Hi there. I am almost 7 month post GK for left frontal avm. 6 month scan showed its a littlebsmaller which I think is really good. Approx 2 week ago started getting frustrated , headaches and crying alot. I had an incredibly hard time doubling a recipe yesterday and today I forgot how to make a star. Couldn’t figure it out. My family pressured me to call my Neuro so I did. He said around this time it is common for things like this to happen as the AVM is actively changing and the blood flow is changing. They offered a scan if I was worried but I declined feeling some comfort this happens and figured if it gets worse I will get a scan. So has anyone else experienced this after GK? If so did it last the 2 to 3 years? Thanks in advance and Happy almost Thanksgiving
I had Gamma knife in November of 2016. It is common to have some symptoms around the 6 to 8 month mark, often in the form of swelling and some need steroids to calm it down. I did not need anything but did notice some head aches and “ice pick” head aches. The ice picks started and at a point would happen a few times a day, scared the you know what out of me as the first couple times I thought I was having another bleed. It was very fleeting and they gradually disappeared. I think it was over a few months. I did not have any other issues but do know of many who took a course of steroids and always right in this time frame as the radiation really starts to do its thing, which is what we want. The fact it is smaller at 6 months is really good news! I’m a big believer in making the call, like you did, with concerns. When is your next scheduled scan, one year mark? Take Care, John.
I have gotten a few of those “ice pick” feelings. I called it a lightning strike to my husband. You sit there and think is this it,and then it goes away. My avm is unruptured. I’m so happy there is already improvement in the size. Yes my next follow up scan is the 1 year mark. Thank you for responding. Hope you are doing well.

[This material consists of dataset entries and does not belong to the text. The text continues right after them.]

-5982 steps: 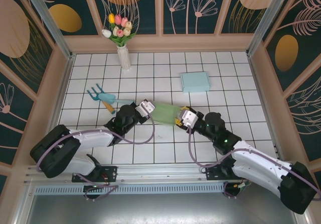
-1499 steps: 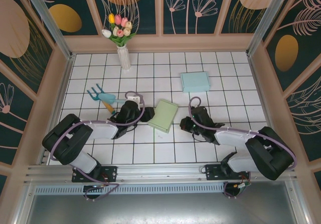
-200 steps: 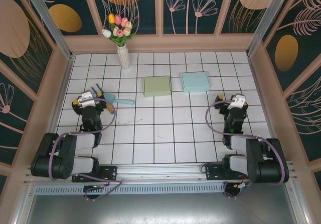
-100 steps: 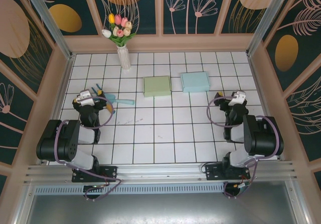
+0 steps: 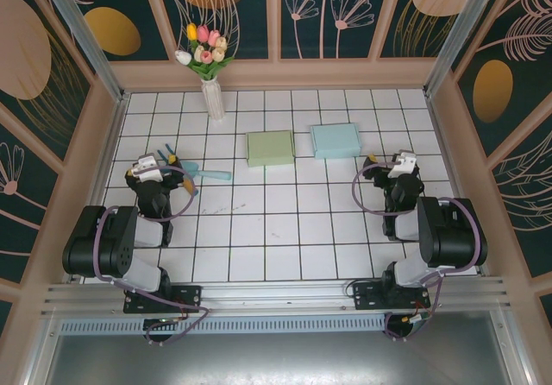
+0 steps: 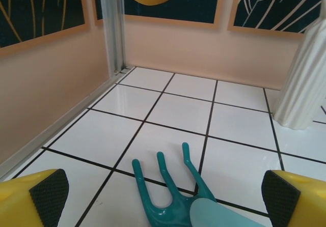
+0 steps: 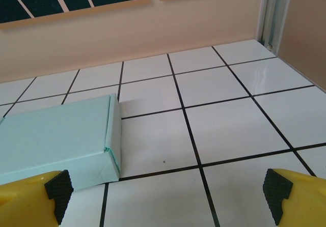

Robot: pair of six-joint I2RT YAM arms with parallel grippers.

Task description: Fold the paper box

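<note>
Top view: green box [image 5: 270, 148] lies flat, lid shut, long side left to right, just beside blue box [image 5: 335, 140]. Left gripper [image 5: 147, 166] and right gripper [image 5: 400, 160] both well apart from it, about same way off. Blue box sits between right gripper and green box. I think left arm has clearer way.

Left wrist view: pads [image 6: 48, 190] wide apart, holding nothing. Teal rake [image 6: 170, 194] on floor between them.

Right wrist view: pads [image 7: 58, 191] wide apart, holding nothing. Blue box ahead, to left.

Two paper boxes [image 5: 270, 148] [image 5: 335, 140], one flower vase [image 5: 212, 100], one garden fork [image 6: 170, 206].
</note>
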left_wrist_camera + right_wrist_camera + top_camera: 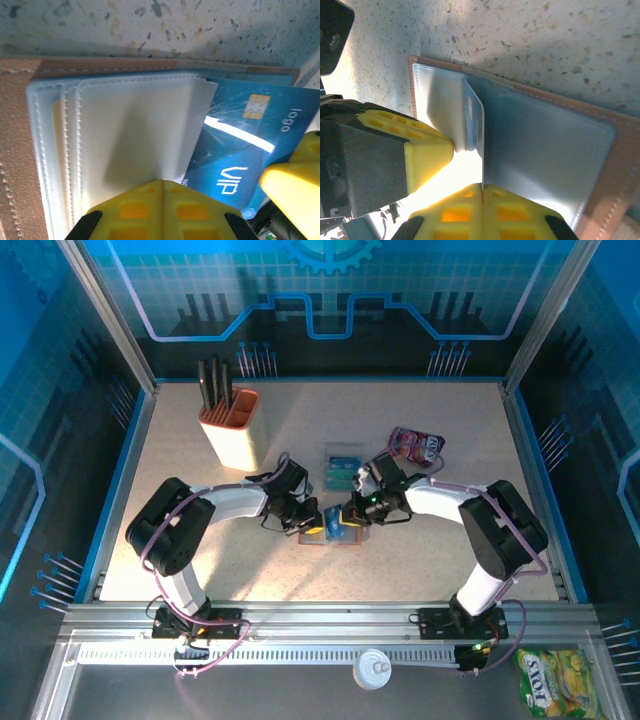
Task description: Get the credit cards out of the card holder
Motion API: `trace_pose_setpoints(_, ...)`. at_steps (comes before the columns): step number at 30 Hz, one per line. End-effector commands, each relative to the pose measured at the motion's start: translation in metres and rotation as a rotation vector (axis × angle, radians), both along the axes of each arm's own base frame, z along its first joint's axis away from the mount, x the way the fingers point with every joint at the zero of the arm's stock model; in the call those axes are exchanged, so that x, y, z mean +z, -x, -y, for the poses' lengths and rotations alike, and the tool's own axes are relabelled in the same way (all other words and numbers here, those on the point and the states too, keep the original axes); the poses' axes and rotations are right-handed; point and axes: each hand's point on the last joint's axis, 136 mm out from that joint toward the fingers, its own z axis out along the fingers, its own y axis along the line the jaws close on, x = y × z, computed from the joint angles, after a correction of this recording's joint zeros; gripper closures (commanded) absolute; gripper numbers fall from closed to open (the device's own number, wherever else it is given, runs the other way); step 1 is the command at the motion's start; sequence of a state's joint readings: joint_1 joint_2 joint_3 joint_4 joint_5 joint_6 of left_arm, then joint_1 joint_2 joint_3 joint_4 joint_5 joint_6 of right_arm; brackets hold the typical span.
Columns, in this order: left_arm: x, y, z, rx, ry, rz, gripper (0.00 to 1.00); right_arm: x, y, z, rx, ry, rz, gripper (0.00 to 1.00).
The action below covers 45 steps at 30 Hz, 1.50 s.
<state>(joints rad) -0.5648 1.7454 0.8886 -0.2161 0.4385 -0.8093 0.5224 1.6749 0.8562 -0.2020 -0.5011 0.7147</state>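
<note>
The brown card holder (330, 537) lies open on the table between my two grippers. Its pale inner pockets (125, 130) face up, ringed by a brown leather rim (615, 165). A blue credit card (240, 145) with a chip and "VIP" print sticks partway out of a pocket. My right gripper (482, 186) is shut on that card's edge (476, 122), and its yellow finger (292, 180) shows at the card's corner. My left gripper (163, 182) is shut, its tip pressing on the pockets (440, 145). Further teal credit cards (343, 468) lie on the table behind the holder.
An orange-and-cream knife block (230, 430) stands at the back left. A purple snack pouch (415, 445) lies at the back right, close to my right arm. A yellow-green snack bag (555, 680) and a white lid (375, 668) rest beyond the table's near edge.
</note>
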Motion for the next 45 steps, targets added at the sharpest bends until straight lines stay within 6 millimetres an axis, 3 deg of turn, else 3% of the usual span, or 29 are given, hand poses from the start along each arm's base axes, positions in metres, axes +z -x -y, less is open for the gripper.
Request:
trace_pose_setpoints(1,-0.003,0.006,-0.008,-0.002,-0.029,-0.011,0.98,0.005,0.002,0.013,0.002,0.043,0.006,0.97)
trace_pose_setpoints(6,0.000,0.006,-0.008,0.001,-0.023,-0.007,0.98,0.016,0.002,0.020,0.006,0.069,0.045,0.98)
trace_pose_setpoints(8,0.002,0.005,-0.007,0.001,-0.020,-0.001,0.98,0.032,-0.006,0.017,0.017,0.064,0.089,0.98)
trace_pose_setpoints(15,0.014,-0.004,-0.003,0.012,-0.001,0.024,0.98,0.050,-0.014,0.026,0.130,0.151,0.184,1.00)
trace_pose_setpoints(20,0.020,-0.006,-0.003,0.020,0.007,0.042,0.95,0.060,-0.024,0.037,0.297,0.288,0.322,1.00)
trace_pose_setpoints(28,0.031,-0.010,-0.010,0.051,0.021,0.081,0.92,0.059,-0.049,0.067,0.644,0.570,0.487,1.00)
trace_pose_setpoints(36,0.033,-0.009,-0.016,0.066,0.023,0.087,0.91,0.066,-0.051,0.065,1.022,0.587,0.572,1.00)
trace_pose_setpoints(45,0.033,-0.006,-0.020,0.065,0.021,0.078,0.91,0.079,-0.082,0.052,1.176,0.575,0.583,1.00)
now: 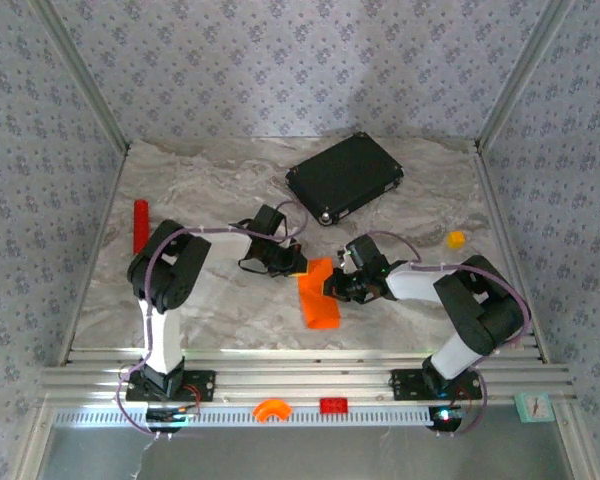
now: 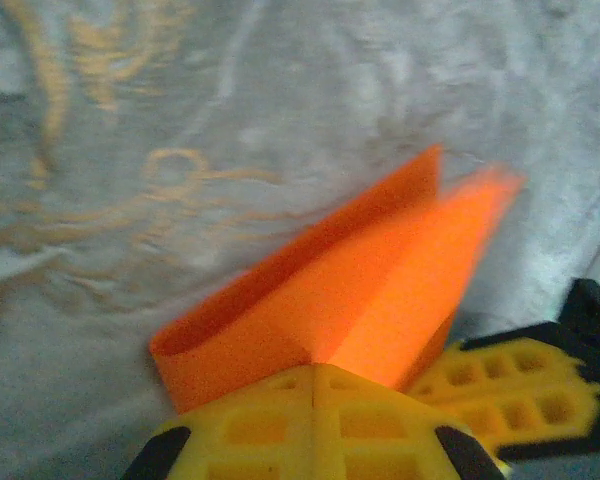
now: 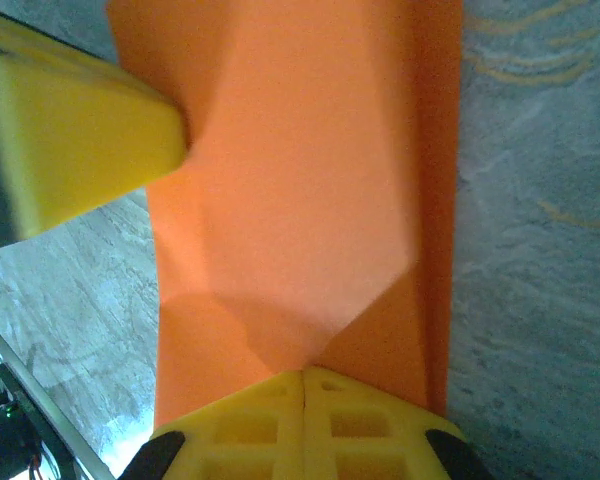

The lightning strike is also a good way to describe it! I’m doing really well, thanks! I had an angio in February of this year and got the news that my AVM was gone. The only thing I have remaining is pulsatile tinnitus that I can hear when really quiet. I doubt that will go away now but the angio showed no irregular flows. Take Care, John.
That is awesome news!!!
Hey your AVM is going to be changing as the vessels scar off from the inside, which indeed will cause changes in blood flow. This is a good thing in the long run because the AVM itself is useless, and ideally you want that thing to be free of any blood flow at all. At the same time, your body is adjusting to a new homeostasis re: neurocirculation, but will settle out. I would try to avoid CAT scans because of the radiation - not sure what type of scan you meant. Unless your doc is looking for something specific, a CAT scan just for peace of mind may not be a good idea because of the long run increase in cancer risk that it can pose (tho they are better than they used to be). MRIs are always fine, but a lot of docs & hospitals go with CAT scans because they’re quicker and cheaper. God bless.